Heute vor 80 Jahren brannte Kalkutta ab. Am 16. August 1946 wurde die damals als Kalkutta bekannte Stadt zum Epizentrum eines gewaltsamen Ausbruchs, der als die Großen Kalkutta-Morde in Erinnerung bleiben sollte. Zwischen 5.000 und 10.000 Menschen kamen bei den Aufständen, die inmitten zunehmender Spannungen zwischen Hindus und Muslimen ausbrachen, ums Leben. Das Ereignis ereignete sich nur wenige Monate vor der offiziellen Teilung Indiens, doch seine Bedeutung wurde oft von der weit verbreiteten Gewalt überschattet, die 1947 folgte.
Die Unruhen begannen im Juli 1946, als Muhammad Ali Jinnah, der Führer der All-India Muslim League, Pläne für "Direkte Aktion" ankündigte, die darauf abzielten, die Forderungen der Muslime nach einer separaten Nation durchzusetzen. In einer Pressekonferenz in Bombay erklärte Jinnah, dass sich die Muslim League auf den Start eines Kampfes vorbereitete und einen klaren Plan zur Erreichung ihrer Ziele skizzierte.

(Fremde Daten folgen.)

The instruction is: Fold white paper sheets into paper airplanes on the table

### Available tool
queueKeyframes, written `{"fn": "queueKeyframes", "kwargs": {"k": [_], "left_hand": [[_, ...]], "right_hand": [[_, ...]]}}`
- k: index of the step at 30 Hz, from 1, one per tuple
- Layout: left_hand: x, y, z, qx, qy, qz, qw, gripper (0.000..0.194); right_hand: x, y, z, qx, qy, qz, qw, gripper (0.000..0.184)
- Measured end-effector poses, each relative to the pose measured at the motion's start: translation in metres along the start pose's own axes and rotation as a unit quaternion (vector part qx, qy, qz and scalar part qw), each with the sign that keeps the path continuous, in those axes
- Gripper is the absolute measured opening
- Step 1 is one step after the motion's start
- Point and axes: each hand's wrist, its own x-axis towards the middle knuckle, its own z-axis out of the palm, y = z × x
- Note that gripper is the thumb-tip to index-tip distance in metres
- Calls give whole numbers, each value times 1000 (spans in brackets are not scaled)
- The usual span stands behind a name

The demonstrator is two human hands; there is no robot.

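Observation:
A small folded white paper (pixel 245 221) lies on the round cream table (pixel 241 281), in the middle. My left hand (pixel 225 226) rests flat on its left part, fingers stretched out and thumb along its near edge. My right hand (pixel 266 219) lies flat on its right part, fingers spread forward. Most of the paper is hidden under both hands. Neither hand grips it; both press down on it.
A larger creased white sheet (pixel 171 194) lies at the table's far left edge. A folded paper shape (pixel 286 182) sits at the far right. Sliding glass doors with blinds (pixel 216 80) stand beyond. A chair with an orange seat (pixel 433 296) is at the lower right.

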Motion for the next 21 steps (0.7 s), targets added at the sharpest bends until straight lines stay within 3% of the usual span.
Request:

Huseyn Shaheed Suhrawardy, der Premierminister von Bengalen, bat den von den Briten ernannten Gouverneur Sir Frederick Burrows um die Erlaubnis, den 16. August zu einem Feiertag zu erklären. Nach historischen Aufzeichnungen, darunter Berichte von Burrows an den Vizekönig Lord Wavell, wurde die Bitte bewilligt. Dieser Schritt beseitigte effektiv die täglichen Einschränkungen, die groß angelegte Gewalt verhindert hätten. Der Zeitpunkt der Proteste hatte auch eine tiefe religiöse Bedeutung.
Der Star of India, eine mit der Muslim League verbundene Zeitung, veröffentlichte detaillierte Anweisungen für die Demonstrationen und wies die Teilnehmer an, sich an wichtigen Orten wie dem Ochterlony-Denkmal zu versammeln.
Nach Angaben von Suhrawardy waren in seinen Reden Forderungen nach bewaffnetem Widerstand und Rhetorik, die die Notwendigkeit von Pakistan statt friedlicher Koexistenz betonte. Bis zum Abend waren die Straßen von Kalkutta mit Chaos gefüllt, Leichen lagen über dem Boden verstreut und ganze Nachbarschaften wurden in Trümmern zurückgelassen. Die Folgen der Morde zeigten eine tief gespalte Gesellschaft. Während die unmittelbare Ursache der Drang der Muslimliga nach Unabhängigkeit war, waren zugrunde liegende Faktoren wie wirtschaftliche Schwierigkeiten, politische Rivalität und gemeinschaftliches Misstrauen lange unter der Oberfläche gekocht.
Das Scheitern der britischen Regierung und der lokalen Behörden, die Gewalt einzudämmen, unterstrich die Unzulänglichkeit der bestehenden Regierungsstrukturen bei der Verwaltung der interkommunalen Beziehungen. In den folgenden Jahrzehnten verblasste die Erinnerung an die großen Kalkutta-Morde in den Hintergrund Indiens nach der Unabhängigkeit. Jüngste Studien deuten jedoch darauf hin, dass die Ereignisse von 1946 als kritischer Vorläufer der größeren Teilung dienen, die 1947 folgen würde. Historiker argumentieren, dass die Unfähigkeit, solche Gewalt im Vorjahr zu verhindern, die dringende Notwendigkeit einer inklusiven Regierungsführung und Konfliktlösungsmechanismen unterstreicht, die die Ursachen der Teilung angehen können.
Während die Welt den 80. Jahrestag des großen Kalkutta-Mordes feiert, konzentriert sich die Aufmerksamkeit darauf zu verstehen, wie eine einst lebhafte Stadt zum Symbol kommunaler Auseinandersetzungen wurde. Das Vermächtnis des 16. August 1946 klingt nach wie vor nach und erinnert alle, die Geschichte studieren, daran, daß die Vergangenheit wertvolle Lehren für die Zukunft enthält.